# proyecto de cortinas automaticas



## xoxotronico (Abr 27, 2010)

hola a todos soy estudiante de electrotronica y estoy montando un proyecto como indica el titulos de unas cortinas automaticas, consiste en lo siguiente: cuando hay sol las cortinas automaticamente se abren, cuando cae la noche se cierran nada mas que eso. que me recomiendan para hacer la parte de fuerza? motor cc controlado con puente H L293? cualquier ayuda me sirve gracias


----------



## tiopepe123 (Abr 27, 2010)

mejor utilizar reles,
uno conmutado doble para cambiar el sentido de giro y el otro apagar y encender el motor.

Si ademas quieres proteccion contra sobrecargas utiliza la tipica resistencia sensora y un transistor.

Como sensor puedes utilizar un snesor de hall dde algun ventilador de PC.

Para el sensor de luz una simple ldr.

Todo esto se podria implementar con un simple inversor tipo cd40106, algunos diodos y algun condensador.

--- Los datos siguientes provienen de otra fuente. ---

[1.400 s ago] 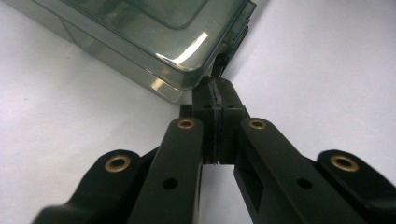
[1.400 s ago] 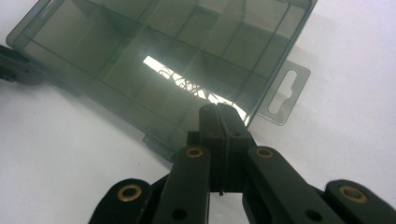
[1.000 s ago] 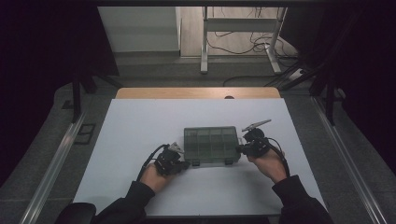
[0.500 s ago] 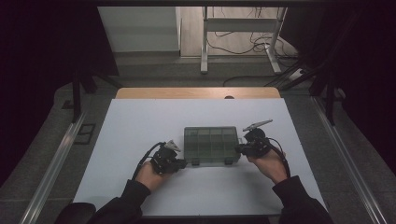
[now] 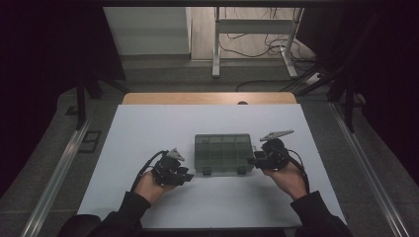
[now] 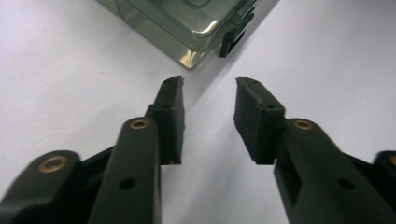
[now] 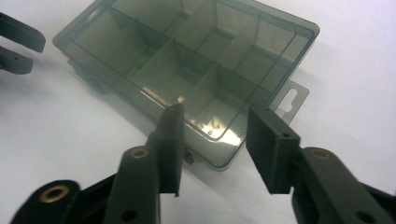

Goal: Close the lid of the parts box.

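Observation:
A smoky clear compartment box (image 5: pixel 222 153) lies shut on the white table sheet (image 5: pixel 148 128), its latches facing me. My left gripper (image 5: pixel 187 175) is open just off the box's front-left corner, not touching it. In the left gripper view the box corner (image 6: pixel 196 28) and a black latch (image 6: pixel 229 41) lie a little beyond the gripper (image 6: pixel 209 84). My right gripper (image 5: pixel 253 161) is open at the box's right end. In the right gripper view the gripper (image 7: pixel 215 111) has its jaws on either side of the near corner of the box (image 7: pixel 187 56). Whether they touch it is unclear.
The box's hang tab (image 7: pixel 294 100) sticks out at its right end. Something small and green (image 7: pixel 142 65) sits in one compartment. A wooden strip (image 5: pixel 207 98) runs along the table's far edge, with a metal frame and cables (image 5: pixel 257 44) on the floor beyond.
My left gripper has drawn back slightly to the left, away from the box's corner. The right gripper and the box have stayed in place.

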### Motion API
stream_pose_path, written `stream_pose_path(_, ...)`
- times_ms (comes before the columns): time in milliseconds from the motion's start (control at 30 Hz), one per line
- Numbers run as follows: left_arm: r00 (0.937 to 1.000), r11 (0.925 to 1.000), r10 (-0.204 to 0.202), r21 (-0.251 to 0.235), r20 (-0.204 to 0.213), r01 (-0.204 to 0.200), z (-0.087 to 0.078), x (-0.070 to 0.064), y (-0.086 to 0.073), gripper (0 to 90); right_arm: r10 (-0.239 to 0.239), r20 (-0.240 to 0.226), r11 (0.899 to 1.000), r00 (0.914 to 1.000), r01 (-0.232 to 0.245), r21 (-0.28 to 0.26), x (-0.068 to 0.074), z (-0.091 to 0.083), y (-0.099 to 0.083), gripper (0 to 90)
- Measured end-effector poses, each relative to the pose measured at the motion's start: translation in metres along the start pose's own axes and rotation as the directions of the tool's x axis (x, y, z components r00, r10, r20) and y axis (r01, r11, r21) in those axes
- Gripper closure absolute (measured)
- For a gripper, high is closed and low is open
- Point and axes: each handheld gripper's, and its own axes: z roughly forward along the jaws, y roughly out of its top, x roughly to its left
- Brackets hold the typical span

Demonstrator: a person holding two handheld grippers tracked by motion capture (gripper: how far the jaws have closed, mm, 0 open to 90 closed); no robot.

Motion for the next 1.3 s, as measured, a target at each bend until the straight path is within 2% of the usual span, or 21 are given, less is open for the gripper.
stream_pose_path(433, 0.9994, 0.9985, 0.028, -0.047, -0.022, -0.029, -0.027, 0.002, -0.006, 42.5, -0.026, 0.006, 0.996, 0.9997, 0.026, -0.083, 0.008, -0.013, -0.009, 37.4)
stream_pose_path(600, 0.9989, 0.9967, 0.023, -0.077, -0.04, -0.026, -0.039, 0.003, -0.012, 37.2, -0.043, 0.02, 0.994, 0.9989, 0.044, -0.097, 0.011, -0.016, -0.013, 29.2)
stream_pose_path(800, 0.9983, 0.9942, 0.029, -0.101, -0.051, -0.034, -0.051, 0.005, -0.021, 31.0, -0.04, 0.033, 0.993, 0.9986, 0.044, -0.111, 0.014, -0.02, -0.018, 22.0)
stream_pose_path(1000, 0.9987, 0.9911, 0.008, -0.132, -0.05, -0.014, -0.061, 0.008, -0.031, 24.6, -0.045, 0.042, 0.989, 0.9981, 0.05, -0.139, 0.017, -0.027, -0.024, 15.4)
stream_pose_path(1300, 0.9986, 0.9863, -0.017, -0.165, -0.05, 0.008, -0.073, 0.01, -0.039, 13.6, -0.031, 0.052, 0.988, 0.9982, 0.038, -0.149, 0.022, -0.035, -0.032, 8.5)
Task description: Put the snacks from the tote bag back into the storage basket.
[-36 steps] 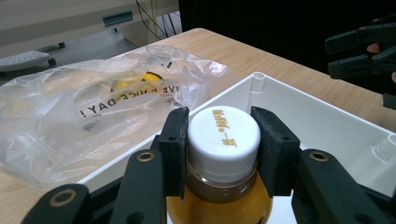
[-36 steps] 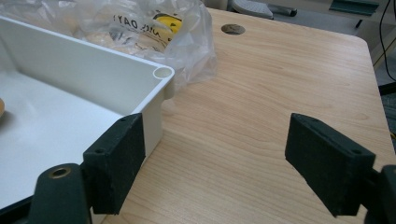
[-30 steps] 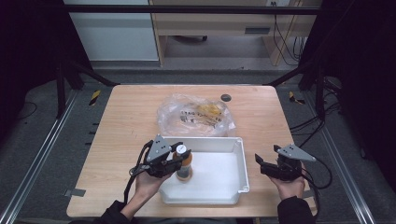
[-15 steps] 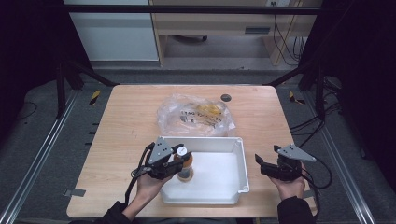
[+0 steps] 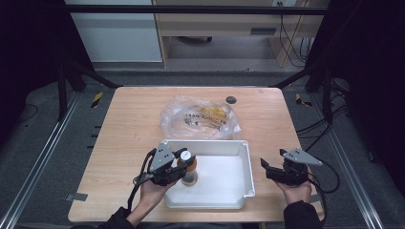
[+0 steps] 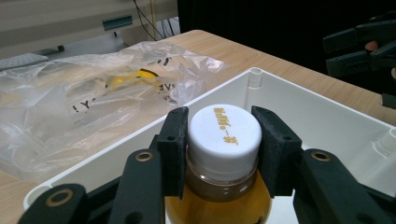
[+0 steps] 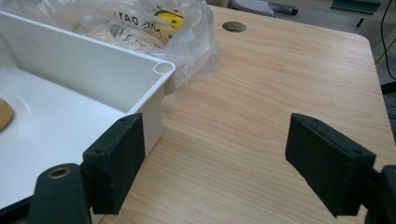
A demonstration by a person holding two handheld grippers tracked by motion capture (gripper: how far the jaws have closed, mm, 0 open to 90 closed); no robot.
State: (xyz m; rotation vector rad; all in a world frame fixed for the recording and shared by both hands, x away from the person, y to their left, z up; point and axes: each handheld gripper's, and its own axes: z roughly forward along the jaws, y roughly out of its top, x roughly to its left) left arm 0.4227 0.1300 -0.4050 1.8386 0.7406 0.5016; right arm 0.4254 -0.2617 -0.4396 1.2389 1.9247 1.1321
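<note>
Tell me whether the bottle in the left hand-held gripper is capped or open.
Capped: the bottle wears a white screw cap, with the left hand-held gripper shut on either side of it.

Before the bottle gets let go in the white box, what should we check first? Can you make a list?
1. Left tool pinches the bottle at its white cap: ok.
2. Bottle stands upright: ok.
3. Bottle is over the inside of the white bin, not its rim: ok.
4. Bottle's bottom rests on the bin floor: cannot tell.
5. Right tool is open and outside the bin, out of the way: ok.
6. Plastic bag lies behind the bin, not in it: ok.
</note>
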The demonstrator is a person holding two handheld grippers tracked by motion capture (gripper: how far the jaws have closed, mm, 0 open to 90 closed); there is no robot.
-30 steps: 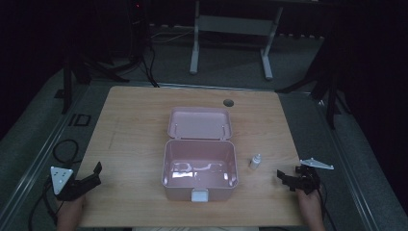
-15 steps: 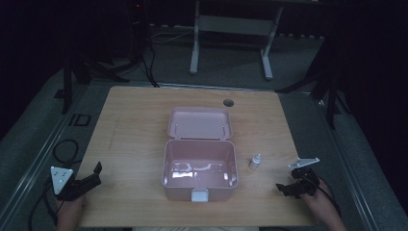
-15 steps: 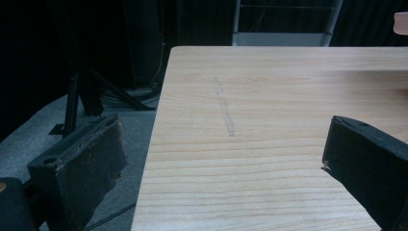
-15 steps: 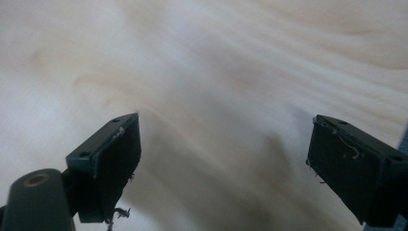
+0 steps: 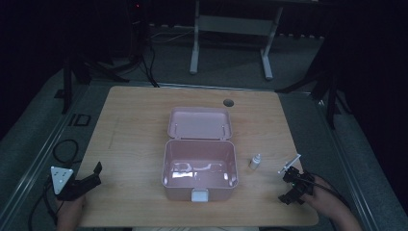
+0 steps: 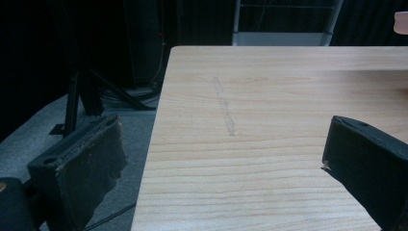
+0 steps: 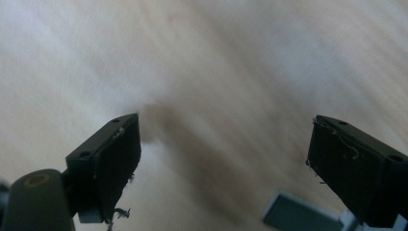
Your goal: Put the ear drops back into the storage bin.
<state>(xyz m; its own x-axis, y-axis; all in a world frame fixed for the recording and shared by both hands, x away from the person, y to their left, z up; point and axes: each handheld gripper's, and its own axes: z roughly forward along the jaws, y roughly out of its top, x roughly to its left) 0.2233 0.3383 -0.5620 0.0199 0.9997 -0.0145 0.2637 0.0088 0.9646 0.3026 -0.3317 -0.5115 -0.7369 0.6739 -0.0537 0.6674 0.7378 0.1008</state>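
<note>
An open pink box is seen at the middle of the wooden table, its lid laid back flat on the far side. A small white bottle is stood upright just to the right of the box, apart from it. The left gripper is held well to the left of the box near the table's edge, and the right gripper is held beyond the bottle, near the front right corner.
</note>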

El cd40106 sirve como comparador para la ldr, temporizador para los motores y biestable y logica para el sentido


----------



## xoxotronico (Abr 29, 2010)

gracias por la sugerencia pero no conozco ese Ci me podrias decir mas o menos como funciona


----------



## MrCarlos (Abr 30, 2010)

Hola xoxotronico

1-     Debes seleccionar un motor, DC de preferencia, que pueda manejar el peso de las cortinas, tal vez un motoreductor.
2-     El L293 se puede utilizar si soporta la corriente que requerirá el motor seleccionado. De lo contrario manejarlo con un puente H.
3-     Además del fotosensor, el sistema requiere de conmutadores de limite, uno para cuando este abierta y otro para cuando este cerrada la cortina.

saludos
a sus ordenes


----------